Ruínas da loja Mulka, no interior do sul da Austrália. Mesmo no auge, recebia apenas dois ou três visitantes por semana e era a única loja em mais de 70 mil quilômetros quadrados desolados.

A Harrods, no agitado centro de Londres, está em uma boa localização para uma loja. O mesmo acontece com a Macy's em Herald Square, que se orgulha de servir 350.000 nova-iorquinos todos os dias na época do Natal. Enquanto na loja Mulka, nos limites mais distantes do sul da Austrália, George e Mabel Aiston costumavam pensar que tinham sorte se conseguissem um cliente por semana.

O nome próprio de Mulka é Mulkaundracooracooratarraninna, um nome longo para um lugar que está muito longe de qualquer lugar. É um pedido de desculpas por uma estrada conhecida como Birdsville Track - até bem pouco tempo mais do que um conjunto de estampas de pneus que se estende, como os moradores locais colocaram, “do meio do nada para o fundo do além”. Marree, uma pequena cidade do interior, segue até Birdsville, uma consideravelmente menor ("sete casas de ferro queimando ao sol entre dois desertos"), muitas centenas de quilômetros ao norte. Ao longo do caminho, ele sobe pelos impenetráveis ​​lixões de Ooroowillanie e atravessa Cooper Creek, um leito de rio seco que ocasionalmente inunda para colocar um obstáculo de cinco milhas de largura no caminho de viajantes desavisados, antes de contornar as franjas de pneus do Sturt. Deserto Rochoso.

Faça o seu caminho além de todos esses obstáculos e, “depois de correr o dia todo sobre a planície sem árvores”, você eventualmente tropeçará na Mulka Store, aninhada sob um único amontoado de árvores de pimenta. De um lado da loja, como uma insinuação sempre presente de mortalidade, estava o túmulo solitário de Edith Scobie, "morto em 31 de dezembro de 1892 com 15 anos e 4 meses de idade" - possivelmente do tipo de doença que é fatal apenas quando você vive uma semana de viagem do médico mais próximo. Na parte de trás não havia nada além dos “duradouros sandhills, agora transformados em um delicado tom de salmão no sol poente”. E na frente, ao lado de um portão de jardim varrido pelo vento, “uma placa anunciava em tinta desbotada, mas uma palavra: STORE. Apenas no caso do viajante estar em dúvida.

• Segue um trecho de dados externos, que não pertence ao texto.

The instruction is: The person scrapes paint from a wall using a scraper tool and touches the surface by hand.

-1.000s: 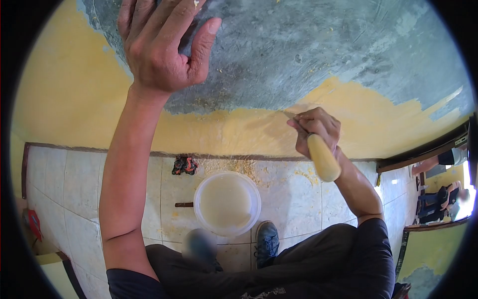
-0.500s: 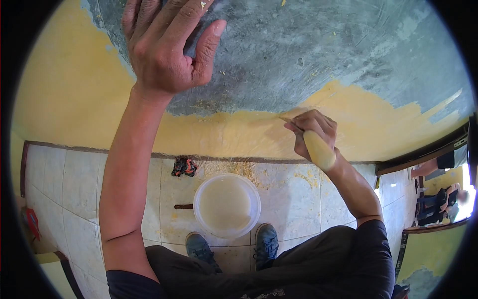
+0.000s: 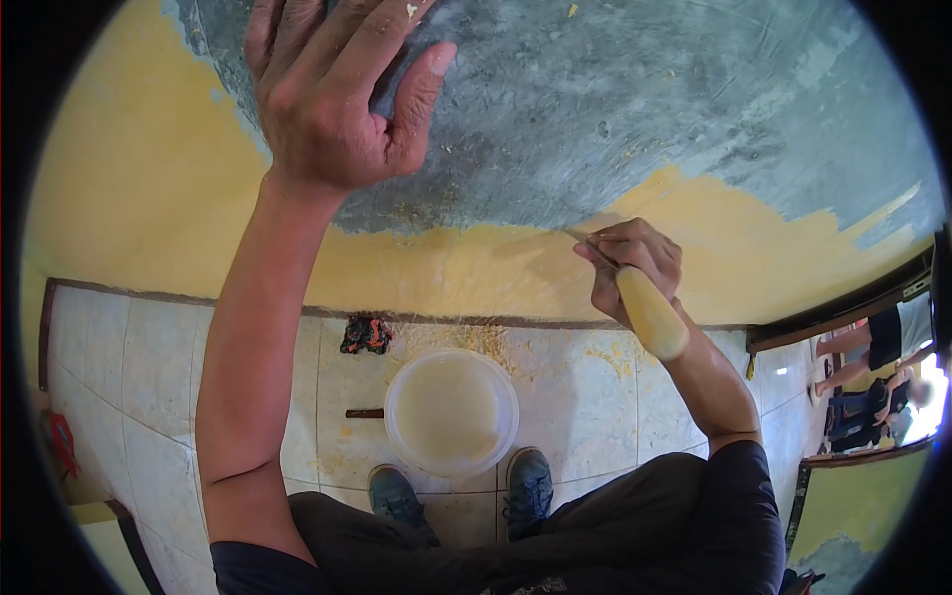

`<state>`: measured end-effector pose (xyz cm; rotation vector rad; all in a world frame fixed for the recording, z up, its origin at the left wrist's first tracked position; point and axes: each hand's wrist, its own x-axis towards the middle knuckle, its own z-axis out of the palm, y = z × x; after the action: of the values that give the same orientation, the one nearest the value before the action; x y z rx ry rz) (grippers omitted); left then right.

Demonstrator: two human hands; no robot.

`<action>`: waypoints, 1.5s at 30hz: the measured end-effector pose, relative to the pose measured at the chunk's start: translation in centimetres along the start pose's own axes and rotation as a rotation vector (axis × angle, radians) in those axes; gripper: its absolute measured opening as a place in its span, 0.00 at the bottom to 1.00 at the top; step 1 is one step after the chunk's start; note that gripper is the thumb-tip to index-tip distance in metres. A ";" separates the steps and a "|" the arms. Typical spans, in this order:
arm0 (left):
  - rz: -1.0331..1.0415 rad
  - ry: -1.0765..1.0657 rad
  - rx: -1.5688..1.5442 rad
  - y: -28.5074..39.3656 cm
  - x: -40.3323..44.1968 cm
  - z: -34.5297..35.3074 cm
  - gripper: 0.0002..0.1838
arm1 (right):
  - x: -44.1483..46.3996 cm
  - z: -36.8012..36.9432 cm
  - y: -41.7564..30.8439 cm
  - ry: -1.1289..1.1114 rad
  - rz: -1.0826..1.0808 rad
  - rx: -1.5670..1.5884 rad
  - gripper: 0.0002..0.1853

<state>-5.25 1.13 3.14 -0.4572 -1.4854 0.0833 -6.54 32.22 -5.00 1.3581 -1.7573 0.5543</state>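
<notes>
My left hand (image 3: 332, 119) rests on the wall with its fingers stretched out and the thumb apart; the fingertips run past the top edge of the view. In my right hand (image 3: 635, 256) is a scraper with a pale yellow handle (image 3: 654, 315), and its thin blade points left towards the wall. The blade tip sits at the border between the yellow paint (image 3: 466, 268) and the bare grey wall (image 3: 555, 119). Fingers partly cover the blade, so I cannot tell how firmly it touches.
A translucent white bucket (image 3: 510, 397) stands on the tiled floor between my shoes (image 3: 530, 486) and the wall. Paint flakes (image 3: 486, 342) lie along the wall's foot. Left of the bucket are a brown strip (image 3: 365, 413) and a black-and-orange object (image 3: 366, 334). People (image 3: 878, 402) are at the far right.
My right hand has shifted slightly right with the scraper, whose handle now tilts further down and right. My left hand stays in nearly the same place on the wall.
</notes>
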 end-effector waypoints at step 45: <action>-0.141 -0.085 -0.037 1.1 -0.1 -0.6 0.21 | -0.2 0.9 -0.7 0.046 0.068 0.091 0.15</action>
<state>-4.44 2.01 2.69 -0.3818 -1.6009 -0.0367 -6.22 31.42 -5.73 1.3411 -1.7648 0.7046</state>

Estrada principal perto de Mulka em aproximadamente 1950

Mulka em si fica mais ou menos no meio do caminho ao longo da trilha de Birdsville. Fica a 150 milhas da aldeia mais próxima, no meio de uma planície imóvel de impressionante grandeza e implacável hostilidade onde a paisagem (como o poeta Douglas Stewart colocou) "brilha no ar ondulado". Desviando da pista, que é mais do que possível no mau tempo, pode facilmente ser fatal; em 1963, a poucos quilômetros da estrada de Mulka, os cinco membros da família Page, dois deles com menos de 10 anos, saíram da estrada, perderam-se e morreram muito lentamente de sede alguns dias depois.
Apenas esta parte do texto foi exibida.